An 1865 portrait of the poet Algernon Charles Swinburne, perhaps the greatest single literary influence on Thomas Hardy. |
Hardy's literary pedigree is novel (for his time) in that it is a lineage inherited from his mother, Jemima. Ironically, there is evidence supporting the idea that Jemima was an avid reader but could not write much beyond signing her own name. It has been suggested that Thomas inherited his mother's love of reading due to his own ill health in childhood but there remains the (possibly apocryphal) story that he could read before he was three. It is plain that Jemima's love of reading created an environment where books were prioritized as valuable for the children of which Thomas was the eldest.
It should come as little surprise that Thomas's library was peppered with a mixture of non-fiction and Biblical related literature but his mother's eclectic tastes also dropped a few tasty morsels such as a translation of Virgil's Aeneid and Samuel Johnson's Rasselas.
As he grew older, we see more primers and subject books appearing, with interests in history, languages and grammar already identifiable. Millgate's biography also mentions him reading works by historical fiction writer Harrison Ainsworth, Dumas and some of the Shakespearean tragedies.
It was in Dorchester, while apprenticing with architect John Hicks, that Hardy's intellectual world expanded the most impressively under the influence of his close-friend Horace Moule. Moule introduced him to many of the revolutions in natural science and philosophy that would shake the foundations of the Christian faith in the 19th century. Moule also encouraged him in his Greek studies but, despite Hardy's ambitions to join the clergy by attending university, saw his efforts better directed toward the course he was on to become a respectable architect.
Hardy may have moved to London in 1862 (aged 21) in order to further his career as an architect but it also marks our first sense of his having considered writing as an alternative to his first dream of furthering his education. His readings alternated between classics like Shakespeare and books designed to expand his mode of thinking on topics including logic, economy and philosophy -- all suggested by Moule with whom he was still in conversation.
By 1864, he was placing small pieces in publication while considering poetry as a vehicle for his creativity. His poetic models at that time were many including: Milton; Scottish poet James Thomson, Samuel Taylor Coleridge, Edmund Spenser, Robert Burns, Lord Byron, Wordsworth, Shelley and Tennyson. He also appears to have discovered his closest poetical forebear in terms of influence, A.C. Swinburne, specifically his Poems and Ballads.

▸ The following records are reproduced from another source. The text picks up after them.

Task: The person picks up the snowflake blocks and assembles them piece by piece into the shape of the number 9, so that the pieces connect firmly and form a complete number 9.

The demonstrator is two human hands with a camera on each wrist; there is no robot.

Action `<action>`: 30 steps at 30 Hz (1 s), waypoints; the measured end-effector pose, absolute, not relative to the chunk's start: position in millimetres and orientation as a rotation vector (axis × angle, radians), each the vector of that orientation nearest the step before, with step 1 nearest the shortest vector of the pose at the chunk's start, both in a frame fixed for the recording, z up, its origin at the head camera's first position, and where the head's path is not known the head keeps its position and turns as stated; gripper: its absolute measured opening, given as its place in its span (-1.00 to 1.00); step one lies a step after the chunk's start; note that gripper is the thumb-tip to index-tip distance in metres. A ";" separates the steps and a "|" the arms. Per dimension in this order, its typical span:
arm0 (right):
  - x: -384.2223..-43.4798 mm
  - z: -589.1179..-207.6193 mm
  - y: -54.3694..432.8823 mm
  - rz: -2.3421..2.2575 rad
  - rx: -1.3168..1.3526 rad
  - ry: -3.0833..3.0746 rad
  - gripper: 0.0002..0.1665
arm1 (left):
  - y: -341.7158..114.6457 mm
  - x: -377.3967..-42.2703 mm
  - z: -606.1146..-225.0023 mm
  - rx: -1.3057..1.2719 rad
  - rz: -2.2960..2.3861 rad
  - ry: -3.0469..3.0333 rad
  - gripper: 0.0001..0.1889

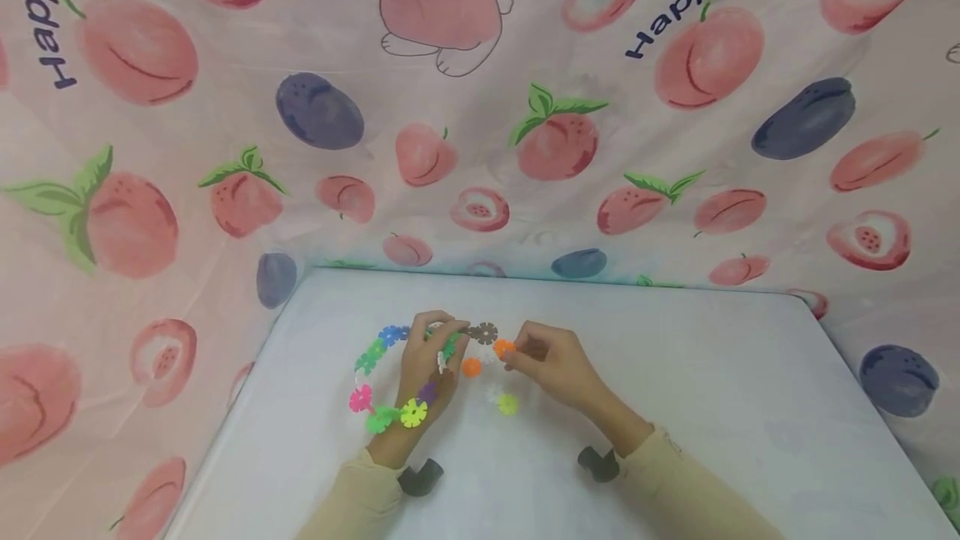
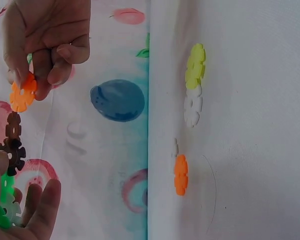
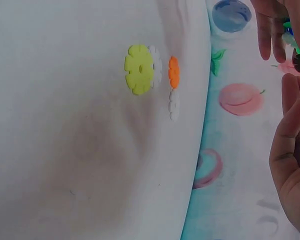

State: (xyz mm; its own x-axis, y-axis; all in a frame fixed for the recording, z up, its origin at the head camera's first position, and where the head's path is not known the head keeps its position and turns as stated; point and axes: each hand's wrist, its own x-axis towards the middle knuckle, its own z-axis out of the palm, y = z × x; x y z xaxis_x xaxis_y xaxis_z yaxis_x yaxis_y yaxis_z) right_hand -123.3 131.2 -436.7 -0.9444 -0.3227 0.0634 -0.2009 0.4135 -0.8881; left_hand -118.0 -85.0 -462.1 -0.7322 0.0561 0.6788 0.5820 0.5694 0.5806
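Observation:
A chain of notched plastic snowflake discs, blue, green, pink, yellow and purple among them, loops around my left wrist, with a pink disc (image 1: 361, 397) on its left side. My left hand (image 1: 429, 369) grips the chain near its end, where brown discs (image 1: 487, 332) stick out to the right. Between thumb and fingertips, my right hand (image 1: 558, 363) pinches an orange disc (image 2: 23, 95). In the left wrist view that disc's lower edge meets the upper brown disc (image 2: 13, 126); whether their slots are joined I cannot tell. Part of the chain is hidden behind the left fingers.
Loose on the white table (image 1: 712, 407) lie another orange disc (image 1: 471, 367), a yellow disc (image 1: 507, 404) and two white discs, one a white disc (image 2: 193, 106) beside the yellow. Fruit-printed cloth (image 1: 480, 148) rises behind the table's far edge.

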 end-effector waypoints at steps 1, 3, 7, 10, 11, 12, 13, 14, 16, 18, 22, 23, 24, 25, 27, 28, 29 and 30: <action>-122.8 -436.3 130.8 -1.573 -0.479 2.548 -0.84 | -84.8 -117.9 -461.8 -0.506 -1.115 -2.189 -0.83; -122.3 -435.8 130.2 -1.584 -0.496 2.563 -0.83 | -84.7 -117.8 -460.8 -0.508 -1.112 -2.191 -0.84; -121.2 -435.4 128.4 -1.596 -0.531 2.614 -0.81 | -85.3 -117.1 -458.5 -0.517 -1.122 -2.197 -0.84; -119.3 -435.0 126.5 -1.579 -0.566 2.685 -0.82 | -85.4 -116.4 -456.9 -0.514 -1.137 -2.200 -0.84; -118.5 -434.6 125.6 -1.573 -0.580 2.708 -0.83 | -85.3 -116.2 -456.3 -0.510 -1.140 -2.200 -0.84; -117.8 -434.6 124.5 -1.567 -0.596 2.734 -0.83 | -85.1 -115.9 -455.8 -0.503 -1.141 -2.200 -0.84; -117.1 -434.4 123.4 -1.557 -0.614 2.763 -0.83 | -84.7 -115.8 -455.2 -0.499 -1.137 -2.201 -0.85; -116.4 -434.3 122.2 -1.545 -0.633 2.797 -0.83 | -84.3 -115.9 -454.9 -0.496 -1.130 -2.201 -0.85; -115.3 -434.2 119.5 -1.538 -0.676 2.856 -0.83 | -83.5 -115.9 -454.3 -0.488 -1.122 -2.201 -0.87; -114.3 -433.7 116.6 -1.515 -0.717 2.925 -0.85 | -82.8 -115.9 -453.7 -0.484 -1.115 -2.197 -0.89; -112.8 -433.7 112.0 -1.453 -0.806 3.023 -0.89 | -82.1 -115.7 -452.9 -0.493 -1.112 -2.170 -0.91; -112.8 -434.2 111.5 -1.429 -0.824 3.044 -0.89 | -82.1 -115.6 -452.8 -0.499 -1.111 -2.161 -0.91; -112.7 -434.6 111.3 -1.414 -0.833 3.060 -0.89 | -82.1 -115.4 -452.4 -0.506 -1.114 -2.152 -0.91; -112.9 -435.2 111.5 -1.401 -0.841 3.074 -0.88 | -82.2 -115.2 -452.3 -0.512 -1.119 -2.146 -0.92; -113.7 -436.4 112.7 -1.379 -0.844 3.094 -0.87 | -82.6 -114.5 -451.7 -0.526 -1.140 -2.136 -0.92; -114.3 -436.9 113.7 -1.370 -0.847 3.099 -0.87 | -82.8 -114.3 -451.6 -0.533 -1.151 -2.129 -0.92; -114.9 -437.1 114.7 -1.367 -0.851 3.096 -0.87 | -83.1 -114.4 -451.4 -0.539 -1.157 -2.127 -0.92; -115.5 -436.7 115.7 -1.365 -0.856 3.089 -0.87 | -83.5 -114.5 -451.2 -0.543 -1.166 -2.126 -0.92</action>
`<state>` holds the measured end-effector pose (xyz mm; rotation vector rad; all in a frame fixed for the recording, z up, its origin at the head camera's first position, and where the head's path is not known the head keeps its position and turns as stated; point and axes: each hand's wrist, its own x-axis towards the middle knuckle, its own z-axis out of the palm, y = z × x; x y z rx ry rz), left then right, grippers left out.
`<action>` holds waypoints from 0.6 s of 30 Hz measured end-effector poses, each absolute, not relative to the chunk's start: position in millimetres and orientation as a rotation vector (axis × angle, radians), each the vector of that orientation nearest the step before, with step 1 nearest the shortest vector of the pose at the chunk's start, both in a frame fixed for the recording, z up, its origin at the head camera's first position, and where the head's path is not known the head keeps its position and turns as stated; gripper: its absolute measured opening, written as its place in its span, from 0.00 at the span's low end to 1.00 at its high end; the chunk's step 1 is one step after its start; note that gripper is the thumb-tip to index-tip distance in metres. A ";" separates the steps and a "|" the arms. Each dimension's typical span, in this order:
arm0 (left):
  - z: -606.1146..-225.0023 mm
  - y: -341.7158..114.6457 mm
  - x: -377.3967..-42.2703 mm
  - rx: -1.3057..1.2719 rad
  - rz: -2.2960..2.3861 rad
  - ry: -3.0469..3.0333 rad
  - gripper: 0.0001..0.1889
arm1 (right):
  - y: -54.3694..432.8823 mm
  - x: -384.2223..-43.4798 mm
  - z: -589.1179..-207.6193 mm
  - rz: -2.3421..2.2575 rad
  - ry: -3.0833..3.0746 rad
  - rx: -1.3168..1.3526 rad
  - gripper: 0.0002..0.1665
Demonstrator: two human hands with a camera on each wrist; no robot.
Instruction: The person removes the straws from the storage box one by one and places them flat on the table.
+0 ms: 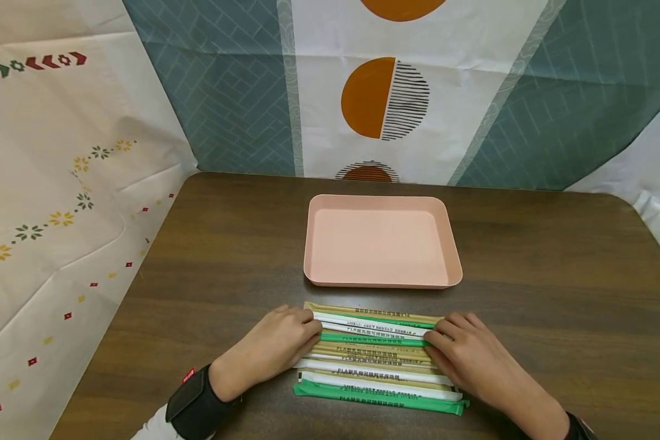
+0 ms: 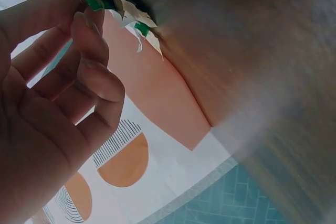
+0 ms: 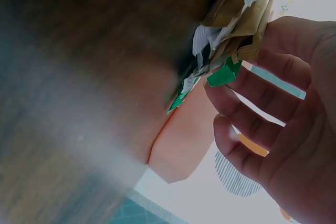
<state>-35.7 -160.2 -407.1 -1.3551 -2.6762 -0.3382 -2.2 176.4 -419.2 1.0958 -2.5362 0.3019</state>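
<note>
Several paper-wrapped straws (image 1: 375,371) lie side by side in a row on the table, in white, green and tan wrappers printed with dark lettering. My left hand (image 1: 279,342) is at the left ends of the upper straws, thumb and fingertips pinching there. At their right ends, my right hand (image 1: 478,357) holds with curled fingers, near a green-wrapped straw (image 1: 374,339). In the right wrist view the fingertips meet a green wrapper end (image 3: 224,74). Exactly which straws each hand grips is partly hidden. The lowest green straw (image 1: 379,398) lies apart from both hands.
A shallow pink tray (image 1: 382,286) stands just beyond the straws, with nothing in it. The brown wooden table (image 1: 225,244) extends to both sides. Patterned cloth (image 1: 242,91) hangs behind the table's far edge, and a pale printed cloth (image 1: 88,183) lies along the left.
</note>
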 end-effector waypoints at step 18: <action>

What seems most interesting in this exploration of the books that shaped Thomas Hardy is the lack of traditional novels among them. Though Hardy would study novels as he embarked upon his career as a writer of them, he did so as an architect would -- dissecting them for their structure and narrative devices that he might be able to replicate said devices as was necessary in his own writing. For Hardy, novels were a means to the end of earning a living as writer and not necessarily the source of his inspiration to write in the first place. For that, it is wiser to look to the oral storytelling traditions of his home and family from which he would derive so much of the material of his own novels.